What you need to do:
What is needed is an exact copy of the entries, with the pictures excluded.

Data:
####

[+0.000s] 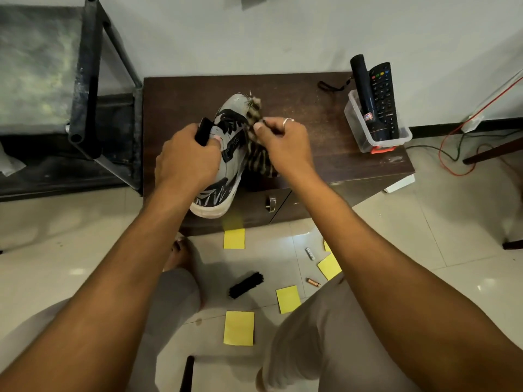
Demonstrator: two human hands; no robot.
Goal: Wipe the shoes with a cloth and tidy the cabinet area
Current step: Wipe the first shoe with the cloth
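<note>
A grey shoe (230, 162) with black markings and a white sole lies on the dark brown cabinet (325, 114), toe pointing away from me. My left hand (186, 157) grips the shoe at its black collar. My right hand (283, 145) pinches a striped brown-and-cream cloth (261, 158) against the shoe's right side. Part of the cloth sticks up near the toe and part hangs down below my hand.
A clear plastic bin (376, 125) with a remote and a dark torch stands at the cabinet's right end. A black metal rack (90, 80) stands to the left. On the tiled floor lie several yellow notes (238, 328), a black brush (245, 285) and two batteries (312, 282).
</note>
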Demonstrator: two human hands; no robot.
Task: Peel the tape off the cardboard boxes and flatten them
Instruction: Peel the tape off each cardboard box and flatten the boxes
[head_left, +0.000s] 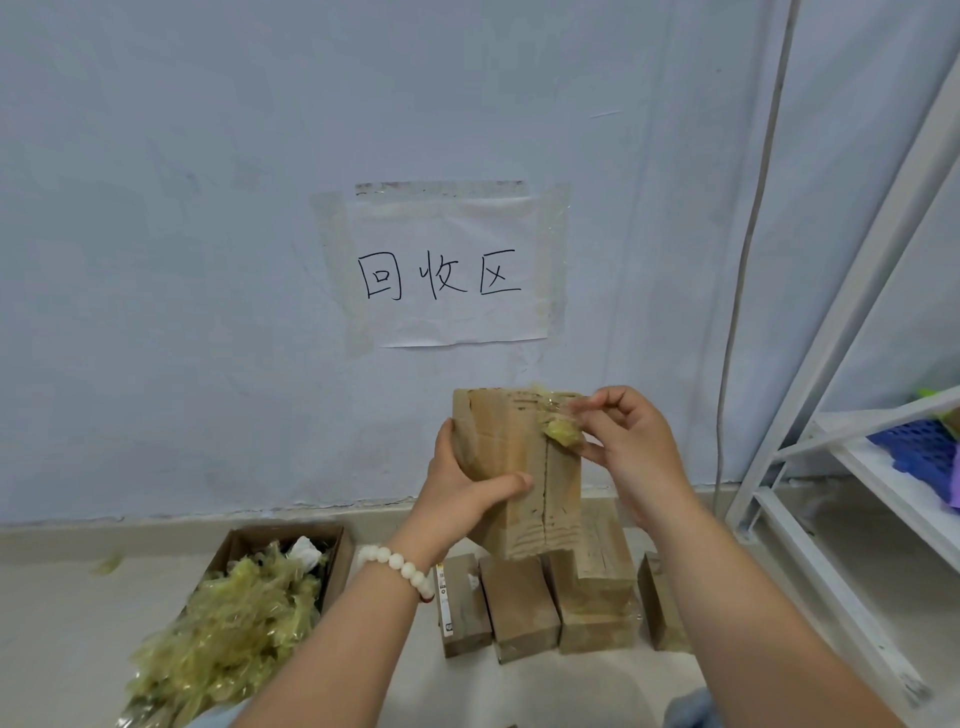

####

Task response:
[+0.000s] 
Demonstrator: two human hands; no robot.
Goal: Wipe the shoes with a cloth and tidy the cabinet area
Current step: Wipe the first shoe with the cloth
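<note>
A grey shoe (230, 162) with black markings and a white sole lies on the dark brown cabinet (325, 114), toe pointing away from me. My left hand (186, 157) grips the shoe at its black collar. My right hand (283, 145) pinches a striped brown-and-cream cloth (261, 158) against the shoe's right side. Part of the cloth sticks up near the toe and part hangs down below my hand.
A clear plastic bin (376, 125) with a remote and a dark torch stands at the cabinet's right end. A black metal rack (90, 80) stands to the left. On the tiled floor lie several yellow notes (238, 328), a black brush (245, 285) and two batteries (312, 282).
</note>
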Demonstrator: two human hands; no robot.
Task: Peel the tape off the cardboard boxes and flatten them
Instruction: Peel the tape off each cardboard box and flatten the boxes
[head_left, +0.000s] 

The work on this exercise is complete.